Because of these limitations, we do not know whether improved access reduced illness or death in our patients. We also do not know which interventions actually improved access and telephone skills. We cannot conclude definitively that improved customer service alone led to increased ambulatory volumes. Finally, we cannot determine precisely the financial impact of these interventions—first, because some of the increased volume may have been due to other factors, and, second, because the downstream benefits of increased ambulatory volume are hard to calculate.
Nonetheless, we believe that the interventions we describe are sensible approaches to improving quality of care and can be readily applied at other centers. Others apparently agree. When the Boston Globe covered our efforts,5,6 we received inquiries from hospitals around the country seeking to emulate our program. In response, we have held two blog-assisted phone conferences to describe and discuss the interventions. The nationwide interest also led us to prepare this article.

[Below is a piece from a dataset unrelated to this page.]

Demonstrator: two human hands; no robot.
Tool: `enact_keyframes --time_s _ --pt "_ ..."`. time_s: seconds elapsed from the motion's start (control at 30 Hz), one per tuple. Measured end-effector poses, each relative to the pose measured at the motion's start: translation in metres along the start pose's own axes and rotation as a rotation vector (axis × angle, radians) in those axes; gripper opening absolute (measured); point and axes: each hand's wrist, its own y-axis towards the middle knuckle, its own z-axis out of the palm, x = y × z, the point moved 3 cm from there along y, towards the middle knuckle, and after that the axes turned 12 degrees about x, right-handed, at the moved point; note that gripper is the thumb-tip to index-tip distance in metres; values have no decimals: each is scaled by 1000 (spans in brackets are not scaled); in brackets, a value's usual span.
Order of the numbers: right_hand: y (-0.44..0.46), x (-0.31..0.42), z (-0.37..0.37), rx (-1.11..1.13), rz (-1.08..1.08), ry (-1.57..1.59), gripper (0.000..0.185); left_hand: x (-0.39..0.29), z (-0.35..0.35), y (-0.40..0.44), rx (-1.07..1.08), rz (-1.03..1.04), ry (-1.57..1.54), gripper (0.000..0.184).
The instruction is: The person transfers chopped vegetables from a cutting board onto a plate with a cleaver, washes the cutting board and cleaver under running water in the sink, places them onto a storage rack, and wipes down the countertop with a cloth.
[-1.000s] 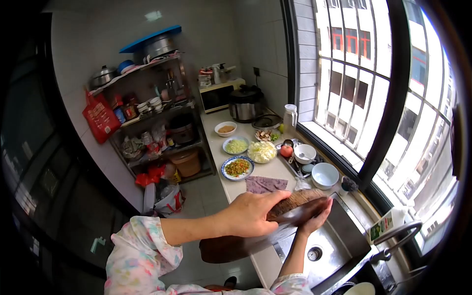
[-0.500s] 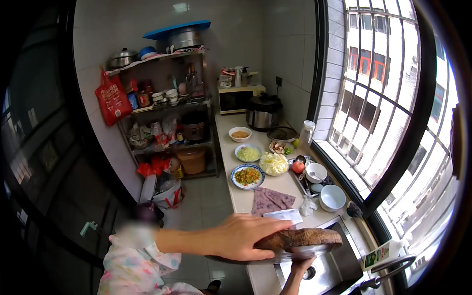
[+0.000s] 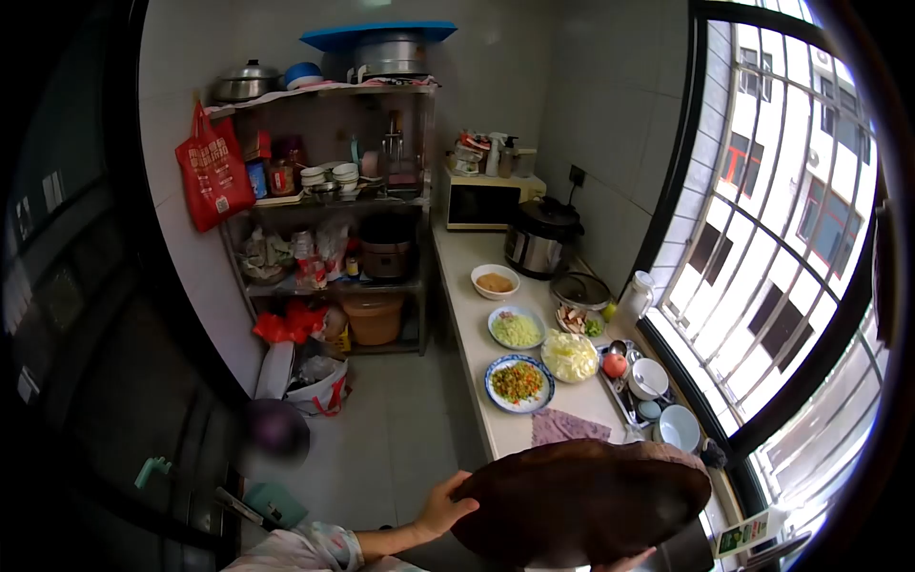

We regularly describe these efforts in detail to our graduate trainees and medical students as part of their quality improvement curricula, to cultivate a culture of quality within our programs and the institution.7 It is our hope that they, like us, will desire to treat patients the way we would want our own families treated: with humane, effective care that starts from the first telephone call and continues through all of a patient's experiences with the health care system.